#### INSTRUCTIONS TO FOLLOW
Please copy each line of the data that includes the string "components".

#### DATASET CONTENT
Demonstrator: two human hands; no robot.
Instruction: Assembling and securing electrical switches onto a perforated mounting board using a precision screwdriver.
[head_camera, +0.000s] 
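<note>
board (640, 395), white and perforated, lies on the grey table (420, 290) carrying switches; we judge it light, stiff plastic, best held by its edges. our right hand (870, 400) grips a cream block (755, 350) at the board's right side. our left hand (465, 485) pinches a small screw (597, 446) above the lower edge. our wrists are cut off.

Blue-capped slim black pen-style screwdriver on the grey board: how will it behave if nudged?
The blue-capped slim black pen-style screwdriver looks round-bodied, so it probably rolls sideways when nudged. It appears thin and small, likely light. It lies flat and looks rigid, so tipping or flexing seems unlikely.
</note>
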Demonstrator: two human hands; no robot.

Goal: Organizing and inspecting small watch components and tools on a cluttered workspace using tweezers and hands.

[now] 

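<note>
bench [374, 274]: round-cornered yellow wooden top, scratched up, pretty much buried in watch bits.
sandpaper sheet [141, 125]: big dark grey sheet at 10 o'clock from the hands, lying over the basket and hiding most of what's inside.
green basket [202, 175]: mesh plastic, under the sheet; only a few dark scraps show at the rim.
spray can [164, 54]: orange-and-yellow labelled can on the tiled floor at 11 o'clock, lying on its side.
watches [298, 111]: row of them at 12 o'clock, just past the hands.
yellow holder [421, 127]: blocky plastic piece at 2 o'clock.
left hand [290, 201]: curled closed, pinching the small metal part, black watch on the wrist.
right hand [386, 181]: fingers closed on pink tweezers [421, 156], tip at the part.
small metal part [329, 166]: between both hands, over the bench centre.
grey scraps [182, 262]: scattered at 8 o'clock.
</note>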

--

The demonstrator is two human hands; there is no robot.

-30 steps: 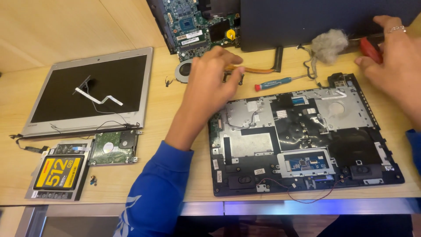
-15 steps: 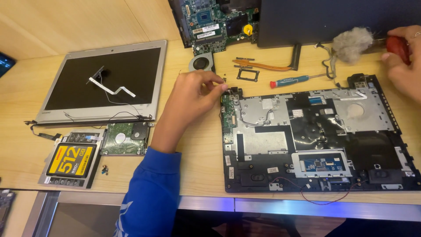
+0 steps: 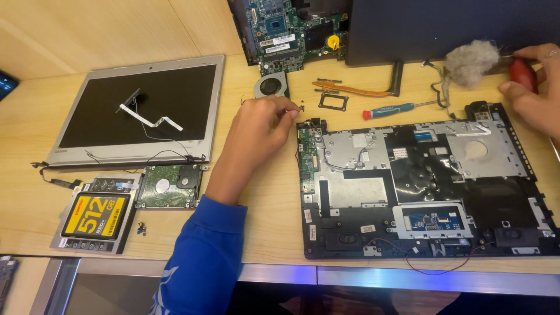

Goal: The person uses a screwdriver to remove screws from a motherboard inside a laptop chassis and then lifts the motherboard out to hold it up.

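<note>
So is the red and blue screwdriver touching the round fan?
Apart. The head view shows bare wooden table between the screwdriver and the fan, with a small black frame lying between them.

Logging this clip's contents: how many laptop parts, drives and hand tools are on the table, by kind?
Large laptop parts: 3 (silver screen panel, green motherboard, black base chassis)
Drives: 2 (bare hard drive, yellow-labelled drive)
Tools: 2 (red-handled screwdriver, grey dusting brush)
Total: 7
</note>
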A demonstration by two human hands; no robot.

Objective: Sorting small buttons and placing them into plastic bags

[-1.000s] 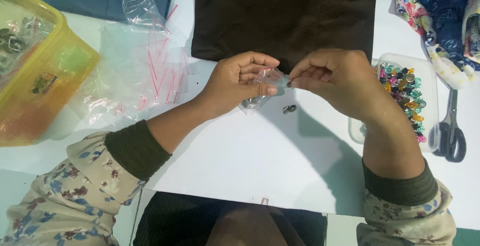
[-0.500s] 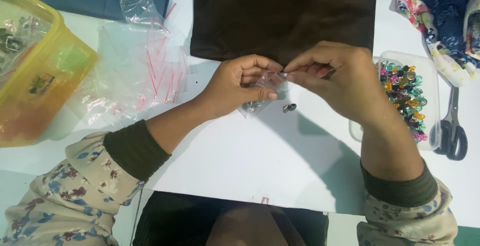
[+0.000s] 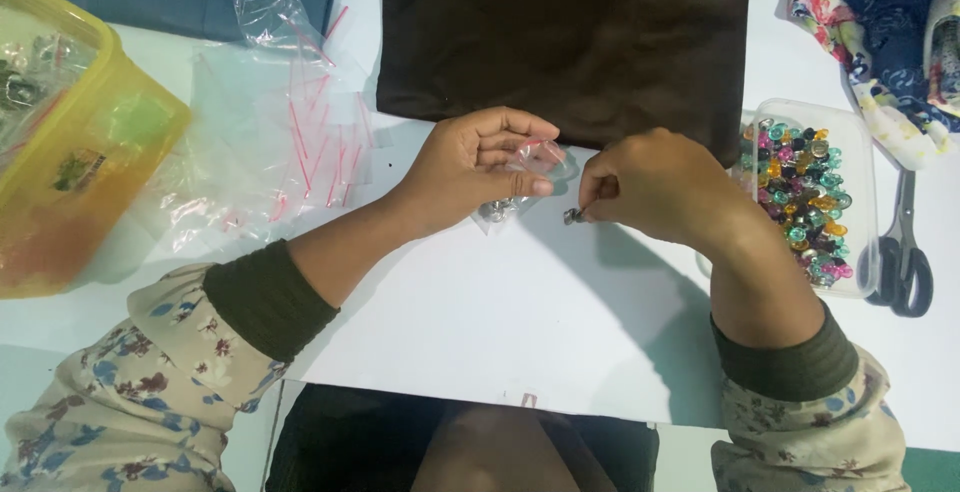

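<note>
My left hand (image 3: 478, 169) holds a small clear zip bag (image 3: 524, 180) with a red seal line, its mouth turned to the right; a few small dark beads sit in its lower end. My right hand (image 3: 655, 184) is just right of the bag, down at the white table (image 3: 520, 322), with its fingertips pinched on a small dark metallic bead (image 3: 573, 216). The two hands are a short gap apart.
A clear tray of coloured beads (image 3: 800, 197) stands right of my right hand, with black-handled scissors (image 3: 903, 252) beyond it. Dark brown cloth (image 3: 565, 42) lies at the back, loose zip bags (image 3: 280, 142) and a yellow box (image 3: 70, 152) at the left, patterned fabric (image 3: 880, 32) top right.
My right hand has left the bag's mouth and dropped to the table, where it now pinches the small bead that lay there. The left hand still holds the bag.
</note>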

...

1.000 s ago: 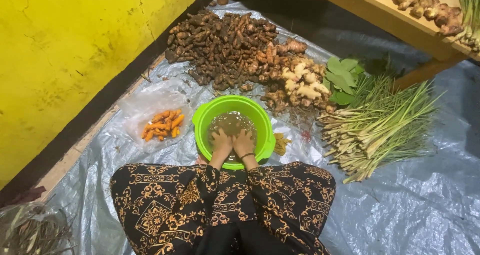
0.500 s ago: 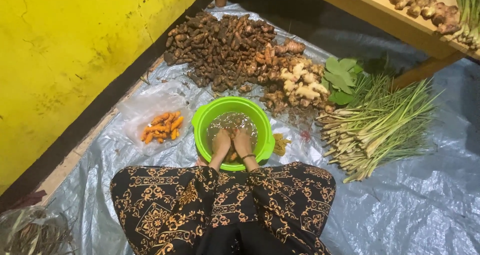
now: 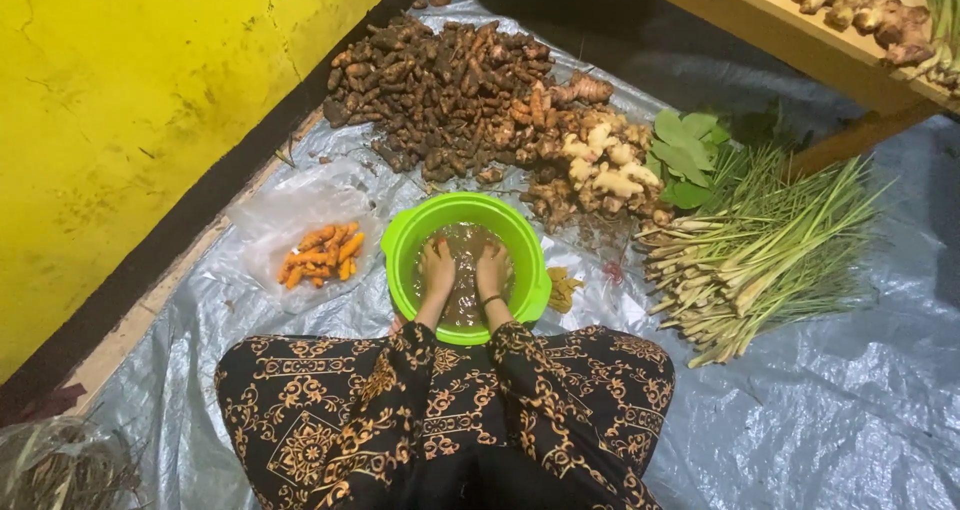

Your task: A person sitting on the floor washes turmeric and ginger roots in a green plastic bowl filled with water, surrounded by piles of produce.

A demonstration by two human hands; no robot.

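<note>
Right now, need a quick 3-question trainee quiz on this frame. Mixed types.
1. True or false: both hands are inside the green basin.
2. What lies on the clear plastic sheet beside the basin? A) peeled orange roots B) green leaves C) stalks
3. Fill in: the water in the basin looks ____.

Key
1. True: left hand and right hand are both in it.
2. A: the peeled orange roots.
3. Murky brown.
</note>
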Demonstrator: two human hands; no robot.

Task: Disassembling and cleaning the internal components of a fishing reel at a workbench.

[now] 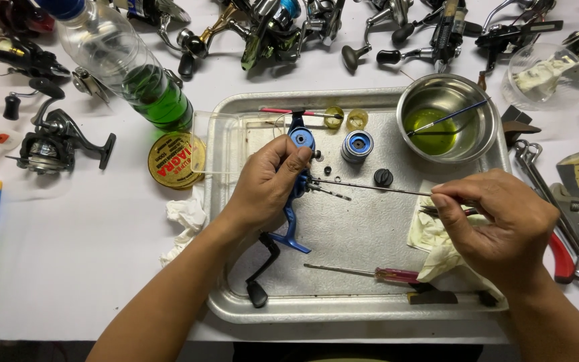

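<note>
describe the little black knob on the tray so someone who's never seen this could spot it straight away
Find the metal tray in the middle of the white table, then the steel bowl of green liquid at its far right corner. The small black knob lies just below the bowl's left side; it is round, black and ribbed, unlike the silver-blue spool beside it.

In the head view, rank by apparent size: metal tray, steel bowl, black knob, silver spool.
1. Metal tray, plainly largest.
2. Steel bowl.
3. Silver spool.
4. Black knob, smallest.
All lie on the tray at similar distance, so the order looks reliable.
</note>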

#### FINISHED EXERCISE
Goal: Organizing and inspecting small watch components and tools on a cluttered workspace using tweezers and hands.
Task: Disassembling and cleaning the internal components of a fishing reel at a workbench.

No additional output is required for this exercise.